Introduced: Jan 15, 2025
Sponsor: Rep. Arrington, Jodey C. [R-TX-19] (R-Texas)
Standard Summary
Comprehensive overview in 1-2 paragraphs
This bill would reverse two January 6, 2025 presidential memoranda that withdrew certain areas of the Outer Continental Shelf (OCS) from oil and natural gas leasing. Specifically, it declares that those memoranda shall have no force or effect. In practical terms, the bill would remove the executive policy barriers to leasing in the affected regions, potentially allowing federal offshore oil and gas leasing activities to proceed in those areas after any required regulatory processes.
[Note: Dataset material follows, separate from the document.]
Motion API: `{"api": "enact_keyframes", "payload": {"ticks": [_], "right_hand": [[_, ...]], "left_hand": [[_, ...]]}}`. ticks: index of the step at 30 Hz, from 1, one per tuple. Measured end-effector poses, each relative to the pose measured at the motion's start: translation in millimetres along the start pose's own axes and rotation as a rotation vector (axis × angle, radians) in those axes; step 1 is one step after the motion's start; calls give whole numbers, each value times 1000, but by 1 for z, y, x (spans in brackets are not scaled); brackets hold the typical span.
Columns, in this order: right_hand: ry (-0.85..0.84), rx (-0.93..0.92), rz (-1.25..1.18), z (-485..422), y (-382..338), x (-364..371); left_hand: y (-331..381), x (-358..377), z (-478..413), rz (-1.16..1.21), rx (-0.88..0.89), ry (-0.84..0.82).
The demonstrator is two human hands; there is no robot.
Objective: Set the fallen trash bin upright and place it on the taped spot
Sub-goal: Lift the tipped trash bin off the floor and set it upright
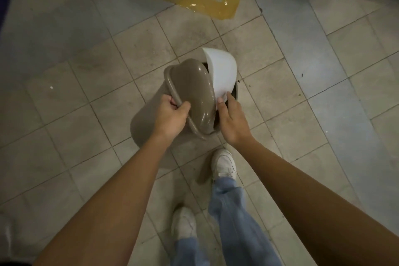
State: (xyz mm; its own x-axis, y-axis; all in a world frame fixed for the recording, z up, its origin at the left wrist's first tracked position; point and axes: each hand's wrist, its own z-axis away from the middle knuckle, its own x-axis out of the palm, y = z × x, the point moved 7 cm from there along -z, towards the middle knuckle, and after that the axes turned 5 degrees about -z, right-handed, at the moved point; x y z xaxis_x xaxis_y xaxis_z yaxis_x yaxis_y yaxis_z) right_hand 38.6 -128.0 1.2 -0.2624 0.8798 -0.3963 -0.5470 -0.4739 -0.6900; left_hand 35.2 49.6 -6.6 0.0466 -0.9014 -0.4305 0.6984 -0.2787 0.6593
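**Bin in both hands, short of the tape**

Couldn't see the bin's base, as my left forearm and the bin's own body hid it, so can't tell if it touched the floor. The trash bin (151, 119) was tilted, top toward me, w/ its white swing flap (222, 71) tipped up out of the brown lid (194, 93). My left hand (170, 116) was curled tight round the lid's rim bar on the bin's left side. My right hand (231, 123) sat on the bin's right edge, thumb and fingers pinching the flap's lower corner; fingertips partly hidden behind it. The yellow taped spot (203, 4) lay well beyond the bin, far side cut off by the frame top. My white shoes (224, 164) and jeans (235, 222) were just behind the bin, on the tiled floor (75, 93).
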Motion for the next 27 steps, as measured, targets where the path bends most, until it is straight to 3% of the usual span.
{"api": "enact_keyframes", "payload": {"ticks": [5, 10, 19, 27], "right_hand": [[54, -5, -132, 9, 11, -3], [177, -131, -173, 11, 7, -11], [541, -455, 18, -2, -31, -46], [603, -597, 103, -33, -47, -47]], "left_hand": [[-1, -11, 12, -12, 42, -8], [-11, -13, 14, 40, 67, -110], [0, -19, -22, 232, 147, -153], [12, -36, -62, 310, 232, -132]]}}
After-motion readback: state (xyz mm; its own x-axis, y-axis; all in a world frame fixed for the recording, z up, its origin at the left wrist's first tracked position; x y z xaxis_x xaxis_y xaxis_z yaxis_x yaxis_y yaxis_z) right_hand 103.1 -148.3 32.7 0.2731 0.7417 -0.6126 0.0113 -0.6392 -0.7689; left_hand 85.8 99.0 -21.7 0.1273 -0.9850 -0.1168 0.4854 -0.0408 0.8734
As introduced, it does not itself authorize leasing or appropriate funding; it simply nullifies the two memoranda and would return the authority to decide leasing in those areas to the standard statutory and regulatory framework.
Key Points
- 1The bill nullifies two January 6, 2025 presidential memoranda that withdrew OCS areas from oil and gas leasing.
- 2It explicitly states that those memoranda shall have no force or effect.
- 3The affected regions include: (1) Gulf of Mexico, Atlantic, and Pacific areas of the U.S. Outer Continental Shelf; and (2) the Northern Bering Sea Climate Resilience Area.
- 4By nullifying the memoranda, the bill would restore the possibility of offshore leasing in those areas under existing federal law, subject to the normal leasing process and environmental review.
- 5The bill is introduced in the House (H.R. 408, 119th Congress), referred to the Committee on Natural Resources; no sponsor is identified in the provided text, and it would need passage by Congress and signature by the President to become law.
Impact Areas
Primary group/area affected: Oil and natural gas industry and energy development stakeholders seeking offshore leasing opportunities on the U.S. Outer Continental Shelf; federal agencies (e.g., BOEM, BSEE) and regional regulators overseeing leasing and offshore operations.Secondary group/area affected: Coastal states, coastal communities, Indigenous communities (including Alaska’s Northern regions), and environmental/advocacy groups with interests in offshore energy development, fisheries, and ecosystem protection.Additional impacts: Potential policy and environmental implications (including NEPA reviews, environmental assessments, and potential climate implications), possible shifts in federal revenue dynamics from leasing, and heightened regulatory and litigation considerations as areas previously withdrawn could move toward leasing activity depending on subsequent actions.